Quitte à déplaire à notre narcissisme intraitable et à notre égoïsme invétéré, nous les humains dont je ne voudrais ni ne saurais ni ne pourrais m’exclure, j’ose affirmer que je vois de plus en plus un vrai gâchis, dans le fonctionnement de notre société ! Je le dis et le crie par acquis de conscience, comme un signal d’alarme adressé à tous ceux qui, comme je crois être, ont encore une compétence d’écoute et qui sont encore hospitaliers à l’examen de conscience.
Qu’il soit donc précisé d’emblée, il n’y a dans ce propos ni la prétention d’un imam se dotant d’une vérité immuable, ni l’autosuffisance d’un maître se voulant en droit de placer n’importe qui devant lui comme un enfant-entonnoir prêt à tout ingurgiter des directives de son enseignant. Il y a juste l’espoir que d’une invitation à la conversation certaines façons d’être et de faire se mettent à changer au bout d’un examen de conscience autoconversationnel, éthique, modeste et rationnel.
A voir de près et assez profondément analysé le fonction politique dans notre société mais aussi son fonctionnement para-politique (avec les deux sens du préfixe grec para-, signifiant « contre » et « à côté »), on est en droit de comprendre qu’il y a un désintéressement têtu à l’égard de tout ce qui fait la cohésion sociale et à la possible interaction hospitalière dans l’esprit de la relativisation des choses et des vérités.
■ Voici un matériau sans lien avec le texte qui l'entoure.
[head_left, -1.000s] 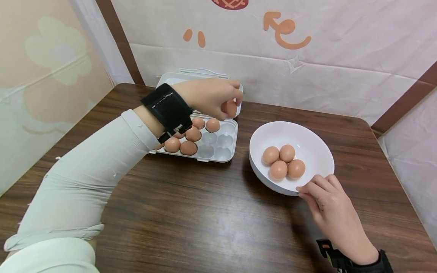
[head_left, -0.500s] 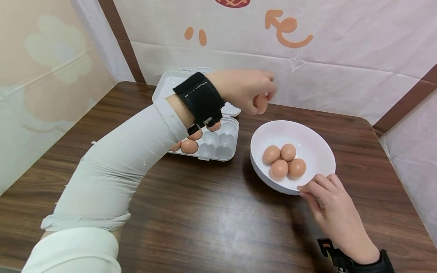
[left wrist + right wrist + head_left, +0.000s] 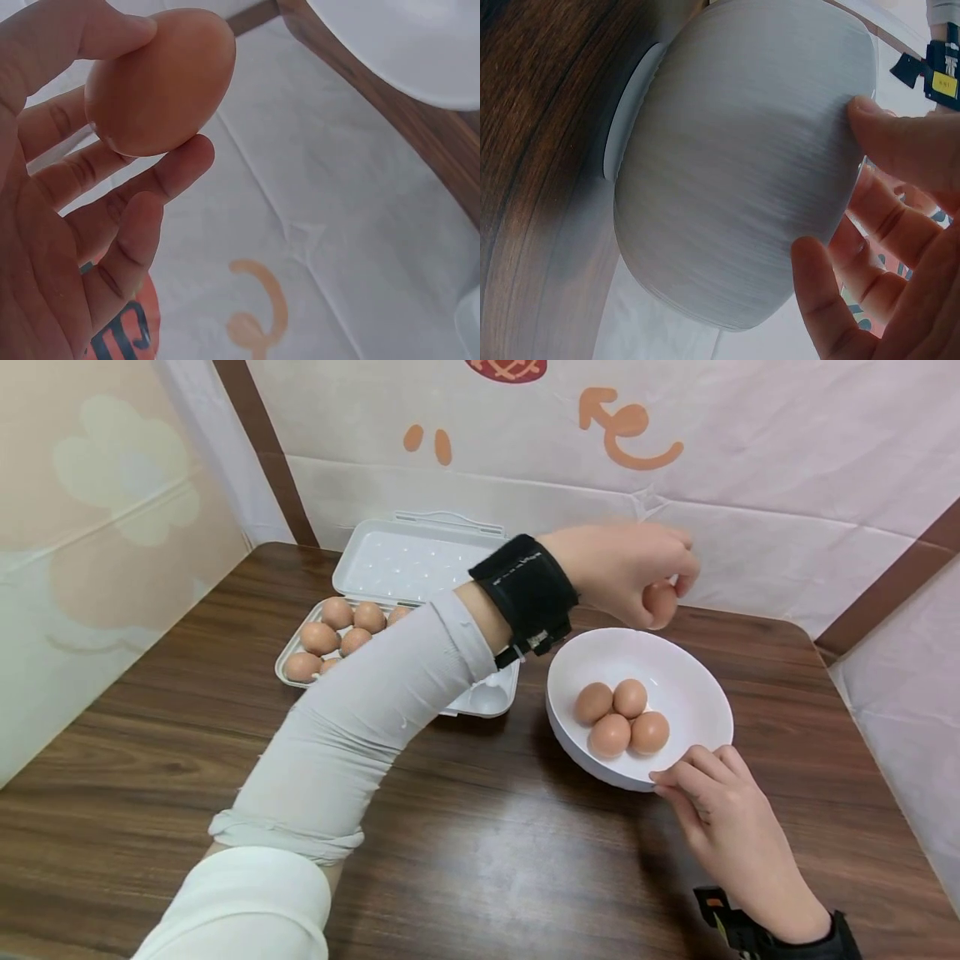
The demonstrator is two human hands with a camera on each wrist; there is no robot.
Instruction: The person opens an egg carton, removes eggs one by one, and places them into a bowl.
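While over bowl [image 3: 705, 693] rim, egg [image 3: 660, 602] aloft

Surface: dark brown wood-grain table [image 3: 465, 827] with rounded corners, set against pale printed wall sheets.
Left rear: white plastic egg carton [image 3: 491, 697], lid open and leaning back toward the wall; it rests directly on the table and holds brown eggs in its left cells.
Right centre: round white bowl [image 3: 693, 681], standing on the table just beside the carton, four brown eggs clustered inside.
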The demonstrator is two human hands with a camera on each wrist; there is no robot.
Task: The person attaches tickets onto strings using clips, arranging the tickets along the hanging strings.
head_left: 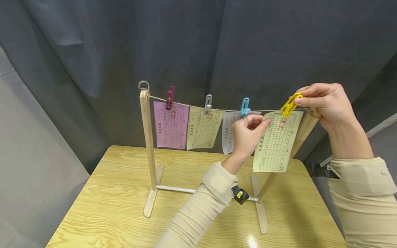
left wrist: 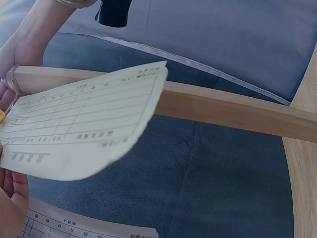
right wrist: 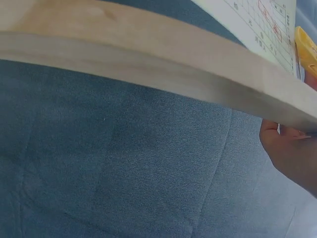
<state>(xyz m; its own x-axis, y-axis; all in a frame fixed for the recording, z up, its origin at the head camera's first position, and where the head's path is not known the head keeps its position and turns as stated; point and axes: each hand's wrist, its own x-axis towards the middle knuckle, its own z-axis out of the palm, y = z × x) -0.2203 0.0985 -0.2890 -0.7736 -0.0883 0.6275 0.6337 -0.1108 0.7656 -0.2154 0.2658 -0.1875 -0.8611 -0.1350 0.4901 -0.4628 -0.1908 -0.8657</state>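
Note:
My right hand (head_left: 330,105) pinches a yellow clothespin (head_left: 290,104) between thumb and fingers, beside the top of the right post. The clothespin's tip sits over the string (head_left: 189,105) and the top edge of a pale yellow-green printed form (head_left: 276,148) with a red stamp. At that form's upper left edge, my left hand (head_left: 248,134) pinches the paper. In the left wrist view the form (left wrist: 89,124) hangs with its lower edge curling. The right wrist view shows part of the clothespin (right wrist: 306,49), mostly behind the wooden post (right wrist: 163,54).
Along the string hang a pink form (head_left: 170,127) under a maroon clothespin (head_left: 170,98), a yellowish form (head_left: 203,132) under a grey one (head_left: 208,104), and a whitish form (head_left: 227,134) under a blue one (head_left: 245,106). The wooden stand (head_left: 148,137) rests on the table (head_left: 105,199).

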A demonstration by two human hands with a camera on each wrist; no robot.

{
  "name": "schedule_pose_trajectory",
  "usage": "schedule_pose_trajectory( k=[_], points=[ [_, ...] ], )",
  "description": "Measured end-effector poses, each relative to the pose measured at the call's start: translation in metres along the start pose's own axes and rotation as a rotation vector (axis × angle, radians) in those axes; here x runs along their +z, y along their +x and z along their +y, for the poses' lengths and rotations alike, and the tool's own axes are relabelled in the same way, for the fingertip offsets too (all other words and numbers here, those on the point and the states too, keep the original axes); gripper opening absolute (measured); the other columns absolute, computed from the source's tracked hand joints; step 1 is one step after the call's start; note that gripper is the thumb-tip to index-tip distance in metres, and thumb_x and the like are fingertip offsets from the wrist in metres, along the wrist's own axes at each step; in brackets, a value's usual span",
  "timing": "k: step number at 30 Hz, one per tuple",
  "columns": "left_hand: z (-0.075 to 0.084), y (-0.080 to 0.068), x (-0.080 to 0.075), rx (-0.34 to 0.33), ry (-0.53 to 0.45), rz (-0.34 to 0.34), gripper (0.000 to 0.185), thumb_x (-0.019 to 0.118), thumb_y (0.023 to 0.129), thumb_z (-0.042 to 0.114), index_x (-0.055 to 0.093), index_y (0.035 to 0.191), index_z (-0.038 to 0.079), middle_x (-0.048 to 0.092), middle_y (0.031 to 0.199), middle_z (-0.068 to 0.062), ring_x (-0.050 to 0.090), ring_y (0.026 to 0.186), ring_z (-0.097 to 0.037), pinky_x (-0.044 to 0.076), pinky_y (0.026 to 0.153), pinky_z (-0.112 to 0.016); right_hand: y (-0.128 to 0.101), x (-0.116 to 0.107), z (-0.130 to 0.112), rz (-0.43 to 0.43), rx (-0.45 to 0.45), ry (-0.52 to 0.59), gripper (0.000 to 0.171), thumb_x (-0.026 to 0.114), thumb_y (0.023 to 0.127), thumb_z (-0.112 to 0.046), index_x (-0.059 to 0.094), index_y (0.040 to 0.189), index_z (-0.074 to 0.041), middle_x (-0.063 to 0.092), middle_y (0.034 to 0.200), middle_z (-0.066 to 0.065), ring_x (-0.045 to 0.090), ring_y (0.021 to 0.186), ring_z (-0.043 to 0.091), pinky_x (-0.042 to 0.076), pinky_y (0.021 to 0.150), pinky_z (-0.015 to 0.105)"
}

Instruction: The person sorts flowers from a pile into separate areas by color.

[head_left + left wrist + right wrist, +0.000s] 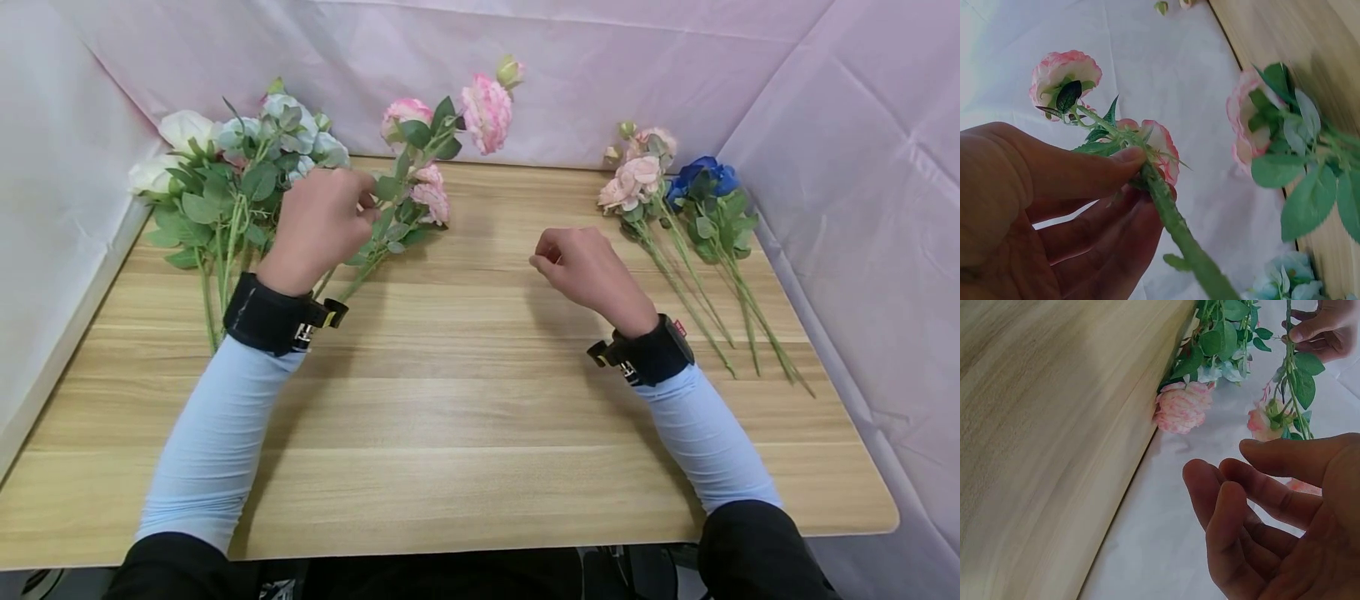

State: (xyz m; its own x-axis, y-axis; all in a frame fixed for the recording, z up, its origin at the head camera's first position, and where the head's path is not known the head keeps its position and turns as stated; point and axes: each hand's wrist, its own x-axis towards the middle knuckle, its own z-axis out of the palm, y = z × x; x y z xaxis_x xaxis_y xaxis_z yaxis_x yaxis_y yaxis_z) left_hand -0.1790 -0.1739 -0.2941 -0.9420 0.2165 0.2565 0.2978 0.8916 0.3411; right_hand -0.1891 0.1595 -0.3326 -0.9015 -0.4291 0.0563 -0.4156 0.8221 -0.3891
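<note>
My left hand (321,227) pinches the green stem (1175,222) of a pink peony spray (487,115) between thumb and fingers. Its two open blooms and a bud rise above the table's far edge. In the left wrist view, pink-edged petals (1065,78) show beyond the fingertips. Another pink peony (431,193) lies just below the raised spray, its stem running toward the left wrist. Over the middle right of the table hovers my right hand (588,268), holding nothing. Its fingers curl loosely and the thumb stands apart from them in the right wrist view.
White flowers (183,132) and light blue flowers (292,125) lie bunched at the back left, leafy stems toward me. At the right lie pale pink flowers (633,182) and a blue flower (707,178). White cloth (600,75) hangs behind the wooden table (465,433).
</note>
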Motion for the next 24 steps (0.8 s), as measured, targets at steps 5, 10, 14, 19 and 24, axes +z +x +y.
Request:
schedule_pose_trajectory(
  k=[5,10,14,19,24],
  points=[
    [0.016,-0.001,0.008,0.048,-0.021,0.019,0.013,0.061,0.093,0.0,0.074,0.092,0.003,0.078,0.093,-0.018,0.064,0.067,-0.034,0.043,0.055,-0.039,-0.001,0.0,-0.006,-0.019,0.005,0.038,0.017,0.066,0.101,-0.024,0.075,0.1,-0.01,0.075,0.086,0.008,0.067,0.072,0.021,0.049,0.067,0.035],
    [0.031,-0.001,0.016,0.098,-0.018,0.022,0.006,0.067,0.092,0.004,0.071,0.088,0.004,0.076,0.084,-0.014,0.06,0.066,-0.03,0.042,0.057,-0.039,-0.001,0.001,-0.01,-0.04,-0.006,0.1,0.019,0.064,0.103,-0.026,0.074,0.101,-0.01,0.076,0.084,0.009,0.068,0.067,0.017,0.048,0.064,0.033],
    [0.043,-0.004,0.022,0.156,-0.031,0.02,0.01,0.067,0.09,0.003,0.067,0.08,0.005,0.066,0.071,-0.01,0.053,0.061,-0.026,0.037,0.055,-0.036,-0.001,0.001,-0.015,-0.065,-0.025,0.188,0.022,0.063,0.104,-0.027,0.074,0.106,-0.008,0.076,0.084,0.012,0.072,0.068,0.021,0.049,0.061,0.032],
    [0.057,-0.008,0.029,0.178,-0.042,-0.018,0.014,0.064,0.092,0.002,0.064,0.079,0.007,0.057,0.069,-0.006,0.048,0.064,-0.022,0.036,0.058,-0.034,-0.002,0.003,-0.021,-0.112,-0.033,0.32,0.028,0.061,0.106,-0.03,0.074,0.114,-0.006,0.074,0.085,0.014,0.073,0.072,0.03,0.055,0.059,0.034],
    [0.068,-0.012,0.034,0.183,-0.033,-0.037,0.01,0.065,0.093,0.003,0.068,0.085,0.006,0.066,0.075,-0.008,0.059,0.066,-0.025,0.044,0.06,-0.037,-0.001,0.01,-0.025,-0.154,-0.04,0.443,0.034,0.055,0.108,-0.031,0.073,0.119,-0.004,0.074,0.096,0.021,0.074,0.081,0.034,0.062,0.071,0.044]
  ],
)
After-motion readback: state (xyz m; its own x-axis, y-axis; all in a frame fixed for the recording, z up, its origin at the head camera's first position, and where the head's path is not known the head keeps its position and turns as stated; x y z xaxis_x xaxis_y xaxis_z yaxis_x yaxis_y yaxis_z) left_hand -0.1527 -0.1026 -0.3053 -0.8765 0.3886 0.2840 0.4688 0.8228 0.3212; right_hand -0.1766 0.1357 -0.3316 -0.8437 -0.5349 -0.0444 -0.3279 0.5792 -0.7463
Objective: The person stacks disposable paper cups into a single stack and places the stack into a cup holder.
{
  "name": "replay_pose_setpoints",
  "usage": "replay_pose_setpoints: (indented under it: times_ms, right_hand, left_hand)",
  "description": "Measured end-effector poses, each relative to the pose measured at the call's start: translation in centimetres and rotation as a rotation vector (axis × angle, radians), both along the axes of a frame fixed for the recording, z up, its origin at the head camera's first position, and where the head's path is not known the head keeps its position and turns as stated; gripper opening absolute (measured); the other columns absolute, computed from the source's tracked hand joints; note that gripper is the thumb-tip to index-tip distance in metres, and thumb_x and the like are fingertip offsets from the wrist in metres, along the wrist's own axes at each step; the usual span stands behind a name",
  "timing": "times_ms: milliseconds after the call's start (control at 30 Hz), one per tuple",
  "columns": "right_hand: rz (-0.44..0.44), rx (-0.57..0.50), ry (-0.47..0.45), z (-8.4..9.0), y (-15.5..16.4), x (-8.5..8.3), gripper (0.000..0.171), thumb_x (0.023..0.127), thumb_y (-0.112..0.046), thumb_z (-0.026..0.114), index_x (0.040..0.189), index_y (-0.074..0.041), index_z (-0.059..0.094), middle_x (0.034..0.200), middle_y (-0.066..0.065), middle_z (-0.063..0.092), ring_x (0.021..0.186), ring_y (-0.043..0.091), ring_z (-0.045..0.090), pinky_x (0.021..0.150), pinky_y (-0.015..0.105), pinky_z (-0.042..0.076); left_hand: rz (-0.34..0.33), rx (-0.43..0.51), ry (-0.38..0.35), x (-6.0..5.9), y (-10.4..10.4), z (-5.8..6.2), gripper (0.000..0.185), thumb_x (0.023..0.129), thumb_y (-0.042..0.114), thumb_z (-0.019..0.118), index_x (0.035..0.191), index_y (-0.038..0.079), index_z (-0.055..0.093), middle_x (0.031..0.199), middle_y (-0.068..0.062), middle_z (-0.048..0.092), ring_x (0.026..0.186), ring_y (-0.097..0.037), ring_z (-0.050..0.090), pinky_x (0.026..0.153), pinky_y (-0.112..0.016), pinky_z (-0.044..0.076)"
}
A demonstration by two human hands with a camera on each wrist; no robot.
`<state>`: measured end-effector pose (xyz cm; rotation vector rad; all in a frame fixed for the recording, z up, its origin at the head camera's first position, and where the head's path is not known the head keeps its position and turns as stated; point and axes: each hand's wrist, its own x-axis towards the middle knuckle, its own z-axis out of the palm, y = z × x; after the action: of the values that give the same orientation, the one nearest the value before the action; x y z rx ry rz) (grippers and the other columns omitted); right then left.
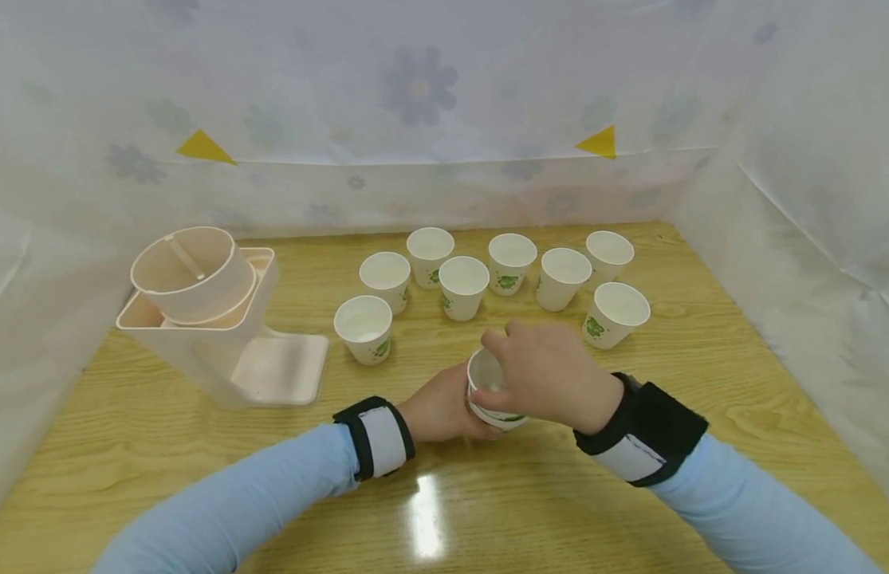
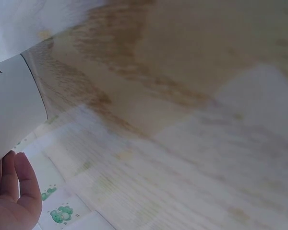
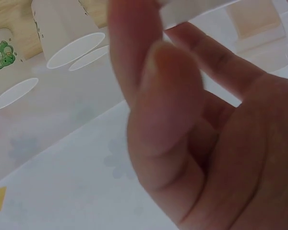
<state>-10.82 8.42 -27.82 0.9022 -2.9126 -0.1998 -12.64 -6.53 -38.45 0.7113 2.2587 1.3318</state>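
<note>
Left hand [image 1: 440, 410] grips the near paper cup [image 1: 487, 395] from its left; right hand [image 1: 548, 375] fingers [image 1: 496, 343] pinch its rim; advise steadying the base on the worktop [image 1: 559, 494], lifting gently.

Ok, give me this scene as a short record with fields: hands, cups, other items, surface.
left hand: holds held cup from the side
right hand: pinches held cup's rim
held cup: tilted, just above the table
other cups: eight loose cups upright behind the hands
dispenser: beige, far left
backdrop: floral sheet
</note>
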Motion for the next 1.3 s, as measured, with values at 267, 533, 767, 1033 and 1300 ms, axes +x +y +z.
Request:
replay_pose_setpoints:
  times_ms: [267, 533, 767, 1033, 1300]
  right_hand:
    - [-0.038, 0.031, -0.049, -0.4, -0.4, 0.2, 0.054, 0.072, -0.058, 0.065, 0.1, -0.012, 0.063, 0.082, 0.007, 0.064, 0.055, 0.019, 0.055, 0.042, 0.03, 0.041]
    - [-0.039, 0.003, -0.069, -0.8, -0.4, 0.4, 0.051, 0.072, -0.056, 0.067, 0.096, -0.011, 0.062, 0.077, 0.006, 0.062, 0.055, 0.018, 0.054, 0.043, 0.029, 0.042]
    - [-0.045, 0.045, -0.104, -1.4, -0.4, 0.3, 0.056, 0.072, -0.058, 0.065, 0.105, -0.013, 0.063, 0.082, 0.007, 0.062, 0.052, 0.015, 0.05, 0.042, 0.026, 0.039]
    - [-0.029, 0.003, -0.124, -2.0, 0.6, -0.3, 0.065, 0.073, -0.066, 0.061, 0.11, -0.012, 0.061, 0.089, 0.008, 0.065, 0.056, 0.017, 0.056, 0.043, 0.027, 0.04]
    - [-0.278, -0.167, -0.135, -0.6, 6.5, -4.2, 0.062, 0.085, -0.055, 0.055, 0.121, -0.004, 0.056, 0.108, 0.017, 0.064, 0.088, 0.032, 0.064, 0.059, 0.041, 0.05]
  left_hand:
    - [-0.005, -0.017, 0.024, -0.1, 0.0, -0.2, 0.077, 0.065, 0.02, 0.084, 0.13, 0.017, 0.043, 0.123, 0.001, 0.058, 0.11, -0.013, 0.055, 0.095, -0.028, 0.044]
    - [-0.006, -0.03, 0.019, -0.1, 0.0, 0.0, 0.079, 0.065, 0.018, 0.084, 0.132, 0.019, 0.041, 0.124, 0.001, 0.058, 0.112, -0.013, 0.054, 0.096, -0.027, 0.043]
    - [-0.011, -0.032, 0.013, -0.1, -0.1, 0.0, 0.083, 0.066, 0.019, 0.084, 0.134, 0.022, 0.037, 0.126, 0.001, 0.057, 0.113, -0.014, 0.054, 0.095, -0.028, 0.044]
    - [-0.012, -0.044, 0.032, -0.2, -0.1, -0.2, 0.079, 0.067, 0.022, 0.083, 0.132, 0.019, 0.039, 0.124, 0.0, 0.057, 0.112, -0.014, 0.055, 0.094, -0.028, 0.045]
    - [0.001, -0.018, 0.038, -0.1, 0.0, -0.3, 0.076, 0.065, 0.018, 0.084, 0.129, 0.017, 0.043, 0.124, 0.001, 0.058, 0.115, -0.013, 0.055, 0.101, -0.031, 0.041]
Chacun veut passer pour le porteur du message absolu et de la juste et meilleure gestion des affaires de tous, même sous couvert d’une hypocrite modestie, utilisée plutôt comme un instrument de tromperie et de manipulation. Curieusement, osons l’avouer plutôt que de le penser et le taire, ce sont nos élites qui ont la part belle de cette façon d’être et de faire. Et ce sont nos élites qui sont le plus à critiquer, de ce point de vue, car leur grief est d’avoir conscience de leurs agissements reprochables et d’y perdurer.
Je parle ici des élites culturelles et intellectuelles, académiquement installées dans leur statut de droit, mais peu enclines à se laisser conduire par leur statut de devoir. L’amertume me vient de ces gens censés planter les meilleurs grains sur la voie du bien-être-ensemble et du bien-vivre-ensemble, sans hypocrisie, cependant toujours entretenant des rapports mutuels à couteaux tirés comme animés par un intraitable désir l’éliminer l’autre, « son semble son frère » dirait Baudelaire, comme si une jalousie insurmontable les aliénait à ne se voir être que par l’élimination du semblable. Quel triste sort de cette élite dont chaque membre se met à caresser l’autre dans le sens du poil pour se retourner, au premier détour du sentier, en violentes diatribes et criminelles diffamations ! Quel gâchis de voir ces supposées intelligences supérieures refuser à d’autres leur juste droit de participer à une action ou à une intelligence commune sous prétexte que ces autres en sont indignes ! Qui peut se prétendre d’un droit absolu de bannir et d’exclure ses semblables avant de mieux se regarder dans la glace de la vérité de l’être humain et de se mettre objectivement sur la balance éthique du meilleur humain possible, dans le meilleur des mondes possibles ?
N’allons pas trop dans le détail et disons qu’il y a, me semble-t-il, une urgence d’assainissement de notre état d’esprit et de notre raison pour voir dans nos sembles des partenaires de nos destins individuels inséparables de notre destin collectif. Sur cette base, chacun de nous peut faire état de sa façon de voir pour que tout le monde cogite, converse et agit en interaction positive.